My point is this: in the real world entertainment, transactions, communication and information discovery are facets of a coherent, integrated whole. It’s the richness of life. This integration of things helps us prioritize our interests and time, helps us keep our social relationships in the right proportion and helps us to discover new things with surprising efficiency.
This is not the way it goes online… The web we have built is disassembling our lives and complicating them – not simplifying them.
Since web 1.0, when we took the cost of publishing to near-zero by putting a digital representation of the printed page online, our lives have been fragmenting. Since then, platforms, systems, meta systems and metrics have been built up to generate more content faster. More transaction opportunities. Web 2.0, with its platforms, feeds and social media have continued the trend. If you doubt me… How many email addresses do you have? How many ways can people message you online? Feel on top of it?

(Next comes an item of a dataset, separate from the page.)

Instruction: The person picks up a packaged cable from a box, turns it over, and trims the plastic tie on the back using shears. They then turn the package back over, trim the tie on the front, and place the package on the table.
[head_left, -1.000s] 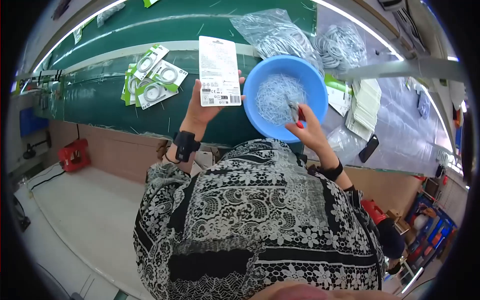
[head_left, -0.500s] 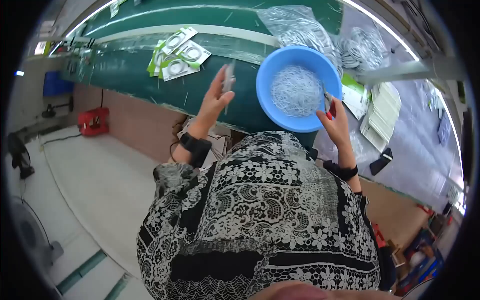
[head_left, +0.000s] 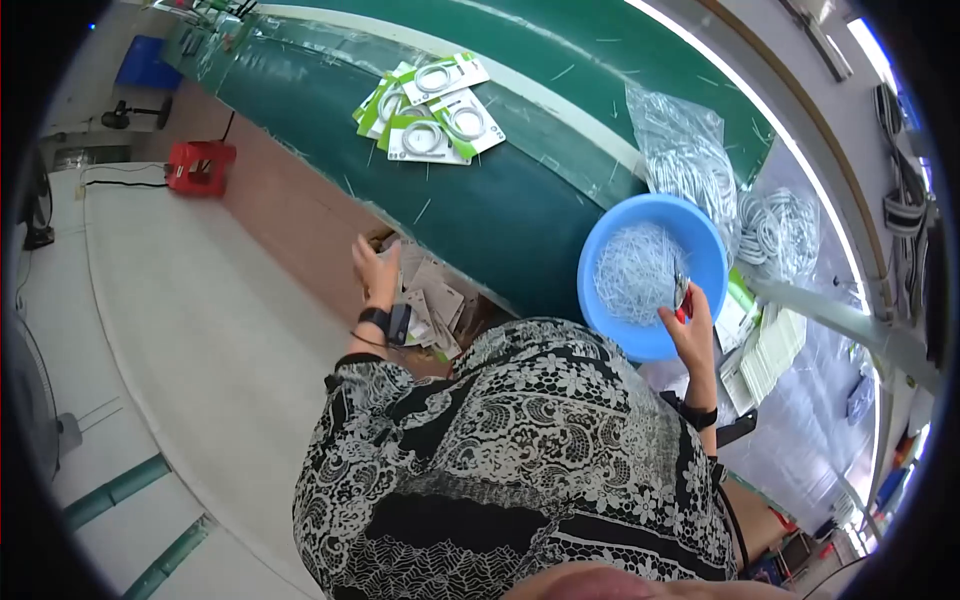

Don’t get me wrong – I am not discounting anything that’s been done to date. It’s all great stuff. Necessary for the next phase.
But let’s get on to the next phase, and remember what the potential is here… what history will measure and what our task is now:
Let’s use the building blocks we have in the form of social networks, search technology and semantic inference to RE-INTEGRATE our lives. To create the online replica of our real offline world. To use social inference to prioritize our information intake.
Enough fluff. The real point.
Our daily lives are rich with social inference, and they happen in real time. Search from Google, Yahoo… you name it – they are all based on published (e.g. considered, thought-through) documents that take minutes-to-weeks to update in the search index.
This is broken broken broken.
And blog search is not much better. Categorically identical.
Twitter search is great (go Summize!) as it is realtime and searches expressed information vs published. But the entire world’s entertainment, news, communication and transactions don’t happen solely there.
So there’s an opportunity. Realtime search, using social inference for discovery, ranking and prioritization.
My last major point here is that we need to think creatively about this. I believe that focusing on the query a user inserts into the box and the resulting blue links are WAY too limited. This is the embodiment of the brokenness.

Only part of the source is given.